Separation of Fatty Acid Methyl Esters Using a High-Polarity, Phase-Optimized GC Column and a GC/FID Detection Technique

Significance of the Topic

Fatty acid methyl ester (FAME) profiling is essential for characterizing fats and oils in food, pharmaceutical and industrial matrices. Accurate separation of FAMEs, including cis and trans isomers, underpins quality control, regulatory compliance and nutritional assessment.

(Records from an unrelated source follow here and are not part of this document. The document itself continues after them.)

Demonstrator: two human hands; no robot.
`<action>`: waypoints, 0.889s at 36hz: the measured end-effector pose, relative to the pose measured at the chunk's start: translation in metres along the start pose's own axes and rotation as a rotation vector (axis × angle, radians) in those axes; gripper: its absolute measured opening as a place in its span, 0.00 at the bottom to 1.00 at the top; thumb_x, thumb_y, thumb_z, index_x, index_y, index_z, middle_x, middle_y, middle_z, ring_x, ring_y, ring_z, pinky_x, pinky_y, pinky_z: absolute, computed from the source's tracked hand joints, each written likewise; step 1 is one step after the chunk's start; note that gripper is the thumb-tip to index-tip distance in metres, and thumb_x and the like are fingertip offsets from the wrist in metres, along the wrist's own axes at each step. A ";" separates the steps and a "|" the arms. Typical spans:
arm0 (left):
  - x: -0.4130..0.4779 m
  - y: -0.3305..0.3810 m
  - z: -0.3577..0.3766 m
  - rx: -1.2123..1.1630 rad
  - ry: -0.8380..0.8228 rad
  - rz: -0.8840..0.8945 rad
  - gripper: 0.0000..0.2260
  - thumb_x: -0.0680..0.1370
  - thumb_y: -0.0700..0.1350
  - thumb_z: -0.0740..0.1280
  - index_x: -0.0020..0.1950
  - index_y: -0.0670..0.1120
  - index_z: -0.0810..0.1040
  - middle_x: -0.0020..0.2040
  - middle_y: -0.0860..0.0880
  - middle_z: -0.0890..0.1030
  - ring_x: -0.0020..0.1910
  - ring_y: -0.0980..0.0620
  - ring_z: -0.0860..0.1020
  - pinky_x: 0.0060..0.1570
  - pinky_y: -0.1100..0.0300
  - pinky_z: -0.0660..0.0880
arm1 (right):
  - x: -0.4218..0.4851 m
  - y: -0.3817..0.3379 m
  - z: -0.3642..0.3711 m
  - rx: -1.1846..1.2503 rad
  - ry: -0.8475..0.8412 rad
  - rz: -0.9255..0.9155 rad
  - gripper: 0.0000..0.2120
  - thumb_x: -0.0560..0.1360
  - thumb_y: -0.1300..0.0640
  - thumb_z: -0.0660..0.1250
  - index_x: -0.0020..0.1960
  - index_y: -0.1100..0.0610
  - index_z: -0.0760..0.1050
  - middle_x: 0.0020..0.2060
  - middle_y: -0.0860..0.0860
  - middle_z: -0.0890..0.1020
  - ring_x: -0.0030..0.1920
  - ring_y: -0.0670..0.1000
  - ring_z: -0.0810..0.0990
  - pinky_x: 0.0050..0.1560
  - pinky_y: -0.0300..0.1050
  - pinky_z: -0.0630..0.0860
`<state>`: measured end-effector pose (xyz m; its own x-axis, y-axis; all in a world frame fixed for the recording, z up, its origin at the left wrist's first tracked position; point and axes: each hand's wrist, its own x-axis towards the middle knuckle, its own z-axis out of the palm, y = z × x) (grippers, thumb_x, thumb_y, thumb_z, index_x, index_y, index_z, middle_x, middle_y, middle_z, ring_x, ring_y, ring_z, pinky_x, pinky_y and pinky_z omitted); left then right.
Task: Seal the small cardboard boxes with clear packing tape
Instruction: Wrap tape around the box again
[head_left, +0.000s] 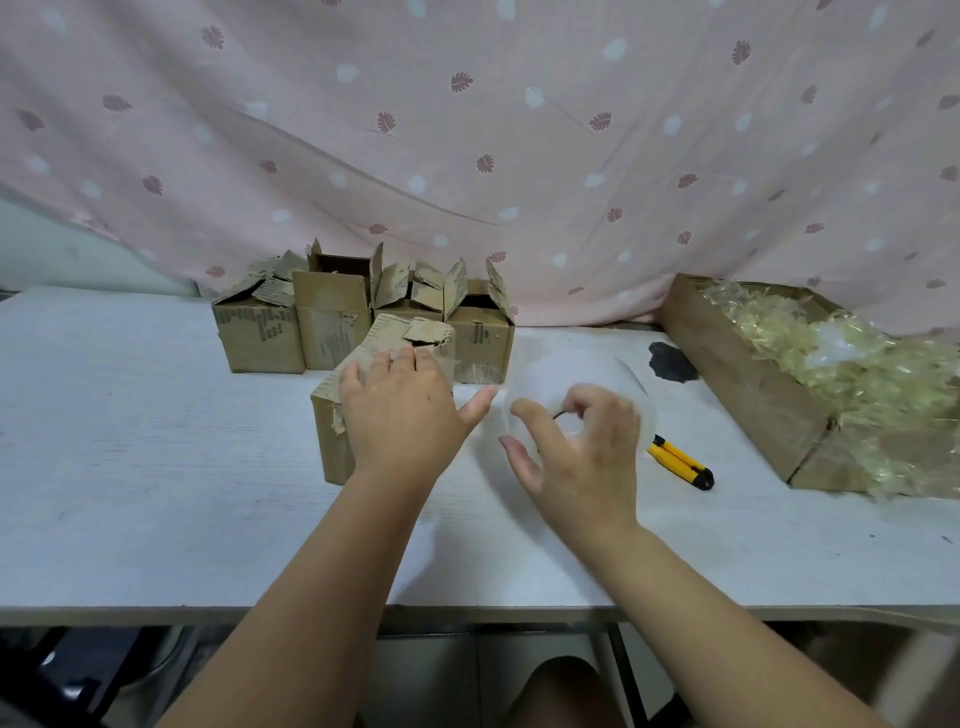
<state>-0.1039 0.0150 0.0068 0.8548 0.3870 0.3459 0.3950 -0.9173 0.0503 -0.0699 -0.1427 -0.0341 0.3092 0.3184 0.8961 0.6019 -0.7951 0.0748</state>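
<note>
Two bare forearms reach over the front edge of the bench (156, 441), and the work sits at their ends. The left hand (400, 410) lies flat on top of the nearest small box (337, 452). Its fingers (405, 358) are straight and spread, pressing the folded flaps down. Just beside it at three o'clock, the right hand (576, 452) has its fingers (587, 400) curled around the tape roll (571, 366). The roll shows only as a pale, see-through blur, so I cannot tell whether a strip is pulled free.

By my reading the job is barely begun. I see no fresh tape across the top of the held box, and a ragged flap at its far edge looks only partly down. At twelve o'clock from the hands, close against that box, a row of small boxes (332, 322) stands with its flaps up or half folded, none of them closed. All of those look still to be sealed, as does this one.

Further out at three o'clock a yellow utility knife (680, 462) lies on the bench, near the right hand. At two o'clock there is a dark stain (672, 362). Beyond it a long open carton (737, 374) holds a heap of crumpled clear scraps (831, 353). A pink leaf-print curtain (467, 130) hangs behind it all.
</note>
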 end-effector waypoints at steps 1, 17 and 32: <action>0.000 0.000 0.000 0.000 0.001 0.000 0.43 0.70 0.72 0.40 0.70 0.45 0.71 0.69 0.49 0.74 0.70 0.50 0.68 0.68 0.48 0.61 | -0.006 -0.001 0.001 0.053 -0.004 0.008 0.15 0.62 0.57 0.81 0.46 0.56 0.81 0.43 0.56 0.69 0.41 0.55 0.68 0.38 0.49 0.70; -0.001 0.000 0.002 -0.022 0.005 -0.004 0.37 0.73 0.69 0.48 0.73 0.45 0.67 0.72 0.49 0.71 0.73 0.49 0.64 0.71 0.46 0.59 | -0.013 -0.010 0.015 0.269 -0.433 0.524 0.27 0.68 0.35 0.72 0.49 0.54 0.64 0.33 0.41 0.68 0.39 0.49 0.70 0.40 0.45 0.67; 0.000 -0.003 0.004 -0.035 0.025 0.030 0.34 0.77 0.68 0.53 0.75 0.46 0.63 0.74 0.49 0.68 0.75 0.49 0.62 0.71 0.46 0.57 | -0.019 -0.014 0.017 0.424 -0.352 0.570 0.26 0.71 0.41 0.72 0.52 0.60 0.67 0.34 0.44 0.68 0.40 0.53 0.73 0.46 0.53 0.74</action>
<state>-0.1041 0.0178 0.0032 0.8572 0.3574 0.3709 0.3572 -0.9313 0.0718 -0.0714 -0.1289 -0.0596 0.8261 0.1224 0.5501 0.4884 -0.6424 -0.5905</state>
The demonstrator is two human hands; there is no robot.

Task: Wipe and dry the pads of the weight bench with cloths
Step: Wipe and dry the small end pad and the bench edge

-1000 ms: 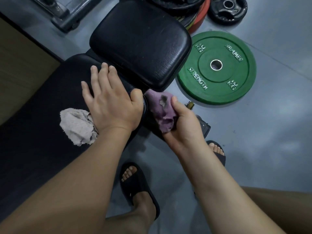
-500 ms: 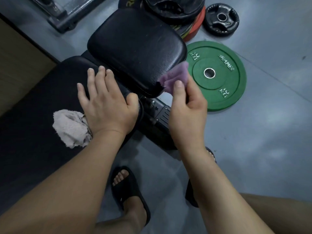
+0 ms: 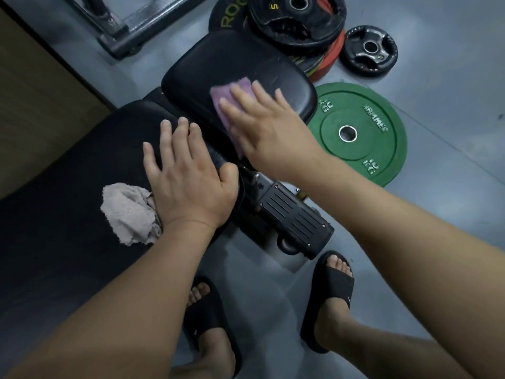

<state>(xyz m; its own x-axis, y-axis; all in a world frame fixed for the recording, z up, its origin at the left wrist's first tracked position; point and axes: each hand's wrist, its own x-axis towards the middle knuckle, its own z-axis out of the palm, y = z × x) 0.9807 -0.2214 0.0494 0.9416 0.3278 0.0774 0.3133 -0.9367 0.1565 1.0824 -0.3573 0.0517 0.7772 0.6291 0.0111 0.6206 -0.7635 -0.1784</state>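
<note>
Head view. Landmark: the small pad (image 3: 218, 64), a black, rounded-rectangular cushion with a faintly grained, scuffed vinyl skin.

The right hand (image 3: 273, 132) lies flat on the small pad, fingers straight and spread, pressing the purple cloth (image 3: 232, 99) against it. The cloth is thin and partly hidden under the palm.

Just nearer the camera than the small pad is the long pad (image 3: 82, 173), black and smooth. The left hand (image 3: 188, 181) rests on it palm down, fingers straight and slightly apart, thumb over the pad's edge; it holds nothing. A crumpled grey cloth (image 3: 128, 212), coarse and frayed, lies on the long pad, touching the outer edge of that hand.

Below the small pad, a black ribbed bracket (image 3: 292, 214) juts from between the pads.

Right of the small pad a green plate (image 3: 377, 149) with raised lettering lies flat on the grey floor (image 3: 437, 242). Beyond the small pad is a stack of black plates (image 3: 297, 20) over a red plate (image 3: 330, 61), with a small black plate (image 3: 370, 50) just beside the stack. A metal frame (image 3: 128, 26) stands to the upper left. Two feet in black sandals (image 3: 333, 285) stand near the bracket.
</note>
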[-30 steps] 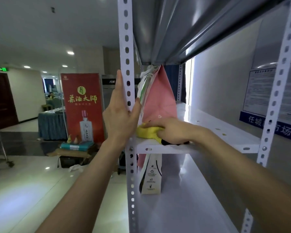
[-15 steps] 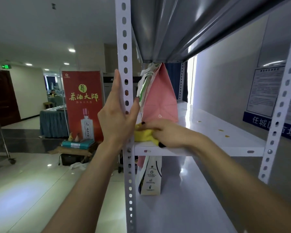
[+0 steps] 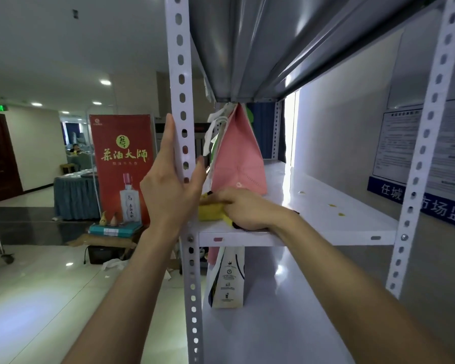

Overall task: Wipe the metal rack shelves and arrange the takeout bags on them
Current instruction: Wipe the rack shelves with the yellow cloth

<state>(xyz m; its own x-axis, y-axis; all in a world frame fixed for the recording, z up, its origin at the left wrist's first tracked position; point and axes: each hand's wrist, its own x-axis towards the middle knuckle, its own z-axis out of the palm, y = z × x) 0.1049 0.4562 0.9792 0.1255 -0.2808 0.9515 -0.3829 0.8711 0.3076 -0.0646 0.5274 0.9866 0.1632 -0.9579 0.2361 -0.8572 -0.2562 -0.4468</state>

Aims and Overview of the Study

This application note demonstrates the separation of five FAME standards using a high-polarity, phase-optimized GC column (Thermo Scientific TRACE TR-FAME). The study focuses on resolving cis and trans isomers and evaluating peak shapes, resolution and run time.

Used Instrumentation

• Gas chromatograph: Thermo Scientific TRACE GC Ultra
• Autosampler: Thermo Scientific TriPlus Autosampler
• Column: TRACE TR-FAME, 100 m × 0.25 mm × 0.20 μm
• Detector: Flame ionization detector (FID)

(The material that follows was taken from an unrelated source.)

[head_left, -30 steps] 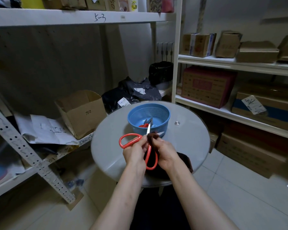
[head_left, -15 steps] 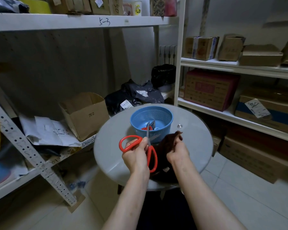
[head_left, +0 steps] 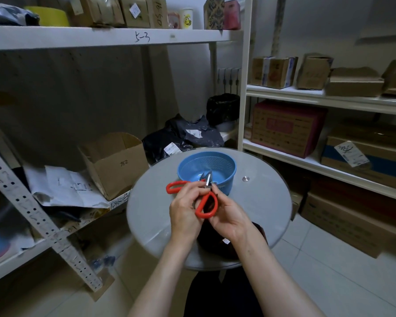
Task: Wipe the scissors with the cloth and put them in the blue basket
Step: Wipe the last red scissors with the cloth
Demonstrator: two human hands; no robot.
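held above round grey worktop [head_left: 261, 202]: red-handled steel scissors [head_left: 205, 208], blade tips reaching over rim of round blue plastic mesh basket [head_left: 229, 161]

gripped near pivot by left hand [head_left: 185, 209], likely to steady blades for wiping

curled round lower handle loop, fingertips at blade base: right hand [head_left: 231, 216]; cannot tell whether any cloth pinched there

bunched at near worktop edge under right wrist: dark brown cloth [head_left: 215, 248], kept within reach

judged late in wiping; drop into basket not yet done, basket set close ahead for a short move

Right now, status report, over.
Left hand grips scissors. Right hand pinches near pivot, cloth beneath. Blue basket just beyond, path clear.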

Methodology and Analytical Conditions

Standards of methyl stearate, methyl trans-9-octadecenoate, methyl cis-9-octadecenoate, trans-9,12-octadecadienoic and cis-9,12-octadecadienoic acid methyl esters were prepared at 10 mg/mL in n-heptane and diluted to 1 μg/mL. Separation was performed in split mode (10 : 1) with helium as carrier gas at 1.0 mL/min constant flow. The oven program started at 120 °C, ramped at 20 °C/min to 210 °C (hold 10 min), then 40 °C/min to 250 °C (hold 1 min). Injector and detector were set at 240 °C; FID flows were air 350 mL/min, hydrogen 35 mL/min, nitrogen 30 mL/min. Injection volume was 2 μL.

Main Results and Discussion

The TRACE TR-FAME column achieved baseline resolution of all five FAMEs. Trans isomers eluted prior to their cis counterparts, with retention times: methyl stearate 12.63 min, methyl trans-9-octadecenoate 12.93 min, methyl cis-9-octadecenoate 13.15 min, trans-9,12-octadecadienoic methyl ester 13.45 min and cis-9,12-octadecadienoic methyl ester 14.05 min. Peak shapes were sharp and symmetry factors were within acceptable ranges, demonstrating efficient isomer separation in under 15 minutes.

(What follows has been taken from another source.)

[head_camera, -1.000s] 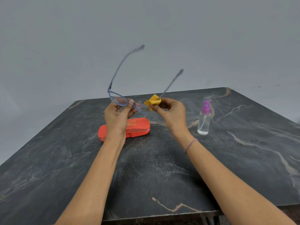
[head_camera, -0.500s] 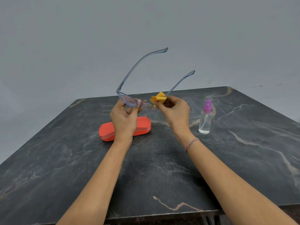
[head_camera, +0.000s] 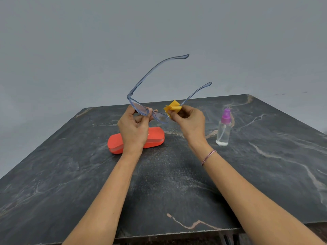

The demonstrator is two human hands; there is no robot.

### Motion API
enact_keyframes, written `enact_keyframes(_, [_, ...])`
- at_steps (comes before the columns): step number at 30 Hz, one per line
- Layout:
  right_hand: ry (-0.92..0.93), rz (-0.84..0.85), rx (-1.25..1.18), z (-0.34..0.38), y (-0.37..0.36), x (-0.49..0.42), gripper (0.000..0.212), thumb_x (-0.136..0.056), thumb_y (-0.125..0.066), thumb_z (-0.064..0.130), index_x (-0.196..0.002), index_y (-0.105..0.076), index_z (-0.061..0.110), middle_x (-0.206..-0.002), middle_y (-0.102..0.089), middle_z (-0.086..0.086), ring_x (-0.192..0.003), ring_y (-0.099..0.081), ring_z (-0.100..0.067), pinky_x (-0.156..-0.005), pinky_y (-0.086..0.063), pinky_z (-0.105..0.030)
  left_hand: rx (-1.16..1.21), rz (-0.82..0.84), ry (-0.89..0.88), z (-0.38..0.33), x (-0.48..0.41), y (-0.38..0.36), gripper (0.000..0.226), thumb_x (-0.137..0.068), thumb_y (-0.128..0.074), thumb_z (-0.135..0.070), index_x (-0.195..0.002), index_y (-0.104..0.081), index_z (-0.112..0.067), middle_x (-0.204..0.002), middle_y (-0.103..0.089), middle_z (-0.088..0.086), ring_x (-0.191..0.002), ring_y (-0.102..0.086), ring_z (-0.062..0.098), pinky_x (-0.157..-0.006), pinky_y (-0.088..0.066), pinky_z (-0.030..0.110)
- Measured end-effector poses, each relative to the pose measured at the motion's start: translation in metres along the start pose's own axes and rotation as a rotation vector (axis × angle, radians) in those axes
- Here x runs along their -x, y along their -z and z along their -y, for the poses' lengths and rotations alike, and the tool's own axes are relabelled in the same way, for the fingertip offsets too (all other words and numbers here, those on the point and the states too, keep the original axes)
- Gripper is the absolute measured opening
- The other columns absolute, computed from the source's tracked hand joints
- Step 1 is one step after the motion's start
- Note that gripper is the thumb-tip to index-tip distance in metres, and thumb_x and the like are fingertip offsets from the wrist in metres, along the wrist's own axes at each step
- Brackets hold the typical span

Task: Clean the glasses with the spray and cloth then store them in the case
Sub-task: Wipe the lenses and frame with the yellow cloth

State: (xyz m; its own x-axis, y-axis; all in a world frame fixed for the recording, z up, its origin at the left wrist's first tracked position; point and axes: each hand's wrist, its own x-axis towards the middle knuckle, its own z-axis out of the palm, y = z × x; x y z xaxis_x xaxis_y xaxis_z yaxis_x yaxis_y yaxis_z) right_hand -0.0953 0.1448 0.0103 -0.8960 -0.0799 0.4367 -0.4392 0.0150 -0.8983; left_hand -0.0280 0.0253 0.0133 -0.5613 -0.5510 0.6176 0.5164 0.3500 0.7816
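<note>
Holding a pair of translucent blue-grey plastic-framed glasses in the air above the far half of a dark grey, pale-veined stone tabletop. Temples unfolded, slanting up and away toward the plain grey wall.

Gripping the frame with the left hand, thumb and curled fingers closed on the lens nearer the left edge, close to the bridge. Pinching a small crumpled yellow cloth in the right hand, fingertips closed round it and pressing it to the outer end of the other lens, just where the nearer temple starts. Wearing a thin pink-and-white braided bracelet on the right wrist.

Lying flat on the tabletop toward its far edge, left of centre: an oblong orange hard-shell case, closed, its middle hidden behind the left hand. Standing upright toward the far right corner, well apart from the case and clear of the right hand: a small clear plastic spray bottle with a purple pump top.

Writing on case or bottle not legible.
</note>
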Motion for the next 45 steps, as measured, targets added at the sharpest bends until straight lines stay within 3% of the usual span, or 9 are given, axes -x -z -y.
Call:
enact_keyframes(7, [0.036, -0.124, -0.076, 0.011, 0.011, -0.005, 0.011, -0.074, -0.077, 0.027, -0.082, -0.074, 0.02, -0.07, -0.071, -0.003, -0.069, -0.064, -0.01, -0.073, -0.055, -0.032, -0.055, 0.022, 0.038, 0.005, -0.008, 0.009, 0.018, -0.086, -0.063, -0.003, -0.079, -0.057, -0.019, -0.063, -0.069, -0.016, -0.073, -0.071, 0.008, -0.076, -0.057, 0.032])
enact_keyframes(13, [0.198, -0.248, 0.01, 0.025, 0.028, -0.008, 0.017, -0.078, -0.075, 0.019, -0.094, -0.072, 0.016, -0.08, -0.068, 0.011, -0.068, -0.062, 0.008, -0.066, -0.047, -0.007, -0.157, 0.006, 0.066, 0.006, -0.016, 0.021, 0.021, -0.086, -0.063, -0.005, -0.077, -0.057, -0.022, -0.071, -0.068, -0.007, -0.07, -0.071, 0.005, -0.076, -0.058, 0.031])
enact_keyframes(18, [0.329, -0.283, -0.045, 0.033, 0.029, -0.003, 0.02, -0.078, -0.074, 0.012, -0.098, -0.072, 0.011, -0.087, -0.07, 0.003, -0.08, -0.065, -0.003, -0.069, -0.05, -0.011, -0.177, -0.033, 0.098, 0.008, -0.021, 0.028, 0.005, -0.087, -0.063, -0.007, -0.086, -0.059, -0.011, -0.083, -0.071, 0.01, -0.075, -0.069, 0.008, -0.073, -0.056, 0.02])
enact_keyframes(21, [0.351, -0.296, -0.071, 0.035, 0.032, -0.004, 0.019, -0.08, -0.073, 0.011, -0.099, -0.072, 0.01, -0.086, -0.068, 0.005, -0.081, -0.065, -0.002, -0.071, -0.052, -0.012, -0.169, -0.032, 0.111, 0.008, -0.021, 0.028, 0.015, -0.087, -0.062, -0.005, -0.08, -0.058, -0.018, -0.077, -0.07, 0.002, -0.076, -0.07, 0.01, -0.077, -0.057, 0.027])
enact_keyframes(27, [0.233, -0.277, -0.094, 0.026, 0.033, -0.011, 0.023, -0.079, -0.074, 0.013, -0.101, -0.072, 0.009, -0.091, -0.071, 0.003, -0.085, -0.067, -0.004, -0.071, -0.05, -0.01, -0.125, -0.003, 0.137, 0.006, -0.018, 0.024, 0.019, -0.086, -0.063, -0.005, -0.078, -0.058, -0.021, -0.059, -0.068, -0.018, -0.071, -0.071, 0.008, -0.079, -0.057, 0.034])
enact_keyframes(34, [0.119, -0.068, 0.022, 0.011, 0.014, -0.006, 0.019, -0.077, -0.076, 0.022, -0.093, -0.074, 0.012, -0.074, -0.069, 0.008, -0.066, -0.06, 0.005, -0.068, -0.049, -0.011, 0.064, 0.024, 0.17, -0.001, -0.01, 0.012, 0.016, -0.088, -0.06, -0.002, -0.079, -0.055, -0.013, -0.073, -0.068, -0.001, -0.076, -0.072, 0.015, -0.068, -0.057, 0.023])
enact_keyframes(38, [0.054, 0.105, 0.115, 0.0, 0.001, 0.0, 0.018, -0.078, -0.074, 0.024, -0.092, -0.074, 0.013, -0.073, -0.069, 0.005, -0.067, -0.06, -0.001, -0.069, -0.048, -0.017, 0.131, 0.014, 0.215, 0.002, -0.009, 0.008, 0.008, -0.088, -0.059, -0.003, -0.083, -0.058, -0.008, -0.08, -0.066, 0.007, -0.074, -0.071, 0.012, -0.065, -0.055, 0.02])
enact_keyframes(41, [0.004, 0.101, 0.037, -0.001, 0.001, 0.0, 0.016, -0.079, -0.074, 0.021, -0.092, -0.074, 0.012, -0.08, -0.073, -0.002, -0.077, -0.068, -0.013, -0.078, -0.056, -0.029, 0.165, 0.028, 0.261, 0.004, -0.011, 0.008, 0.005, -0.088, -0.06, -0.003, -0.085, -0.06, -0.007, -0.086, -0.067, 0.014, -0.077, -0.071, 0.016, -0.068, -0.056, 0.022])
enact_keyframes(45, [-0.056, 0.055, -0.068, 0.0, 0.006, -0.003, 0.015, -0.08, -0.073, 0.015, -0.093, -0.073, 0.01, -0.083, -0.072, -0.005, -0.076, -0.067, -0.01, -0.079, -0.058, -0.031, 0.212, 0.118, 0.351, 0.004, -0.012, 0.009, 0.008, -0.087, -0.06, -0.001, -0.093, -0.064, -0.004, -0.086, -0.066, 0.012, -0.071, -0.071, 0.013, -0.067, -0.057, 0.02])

Benefits and Practical Applications

• Rapid, high-resolution separation of FAMEs including critical cis/trans isomer differentiation
• Reliable quantitation at low µg/mL levels for quality control and compliance testing
• Adaptable oven and flow parameters support method optimization for complex lipid matrices

Future Trends and Opportunities

Advances in stationary phase chemistry and multidimensional GC promise even greater resolution of complex lipid profiles. Coupling FAME separations with mass spectrometric detection will expand structural elucidation capabilities. Automation and high-throughput workflows will further accelerate routine analyses in food science, nutrition and biofuel research.

Conclusion

The Thermo Scientific TRACE TR-FAME GC column delivers efficient, high-polarity separation of five FAME standards with clear cis/trans isomer resolution. Its performance supports fast, reliable lipid profiling across a range of applications, and its flexibility allows further method refinement for complex sample matrices.